Kaye Davis, executive director of trade shows and fashion for AmericasMart, worked under John Belk in the mid-Eighties as a buyer and fashion director. “John Belk had great instincts in knowing regional markets, knowing what product should go where.”
He attended Charlotte public schools and McCallie School in Chattanooga, Tenn., and received a bachelor of science degree in economics from Davidson College in 1943. He donated $28 million to the school, which made him the largest single benefactor.
Belk, who served as president of the Charlotte Chamber of Commerce in 1964, presided as mayor of the city as Charlotte grew into a major financial and distribution center in the Southeast, and a symbol of how business and government can work together. He applied his retail promotion skills to boost Charlotte as a center for air travel. After leaving city hall, he became a member of the Charlotte Airport Advisory Committee and its chairman in 1980.
His activism extended to other civic and business organizations, including serving as a chairman of the National Retail Federation, and as a director on several corporate boards, including Lowe’s, Coca-Cola Bottling Co. and Wachovia Corp.

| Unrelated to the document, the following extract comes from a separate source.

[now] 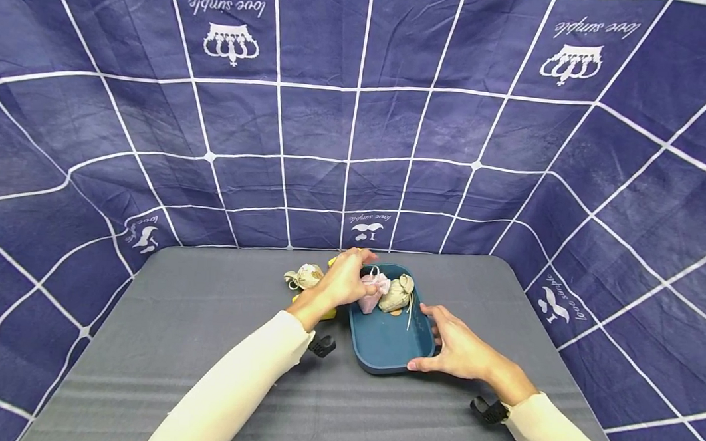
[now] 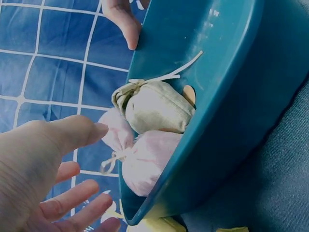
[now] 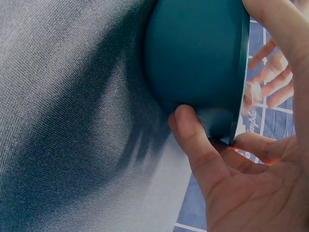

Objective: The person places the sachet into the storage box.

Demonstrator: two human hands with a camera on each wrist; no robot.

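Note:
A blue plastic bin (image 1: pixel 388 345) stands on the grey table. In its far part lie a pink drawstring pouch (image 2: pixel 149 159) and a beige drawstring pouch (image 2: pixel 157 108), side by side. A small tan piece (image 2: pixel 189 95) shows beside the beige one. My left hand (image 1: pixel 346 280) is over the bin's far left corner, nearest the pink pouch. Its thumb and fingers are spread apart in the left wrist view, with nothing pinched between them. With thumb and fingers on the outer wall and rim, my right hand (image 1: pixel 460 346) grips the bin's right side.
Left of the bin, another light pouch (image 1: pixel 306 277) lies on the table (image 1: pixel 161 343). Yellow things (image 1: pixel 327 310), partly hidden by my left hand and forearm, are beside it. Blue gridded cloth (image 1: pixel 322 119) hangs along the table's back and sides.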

In 1973, he received retailing’s highest honor, the Gold Medal Award from the predecessor of the NRF, which was called the National Retail Merchants Association. Among his other awards, Belk received the Excellence in Management Award from the Charlotte Chamber of Commerce, Charlotte Rotary Club and The Charlotte Business Journal in 1998. In 1981, the U.S. Interstate 277 loop around uptown Charlotte was named the John Belk Freeway. He was also a Distinguished Eagle Scout and was awarded scouting’s highest honors, including the Silver Beaver, Silver Antelope and Silver Buffalo awards.
Belk is survived by his wife of 36 years, Claudia Watkins Belk; a daughter, Mary Claudia Belk Pilon, and her husband, Jeffrey Neal Pilon of Charlotte; three grandchildren, James Montgomery Pilon, John Michael Pilon and Katherine Belk Pilon of Charlotte; brothers Irwin Belk and Henderson Belk, and a sister, Sarah Belk Gambrell.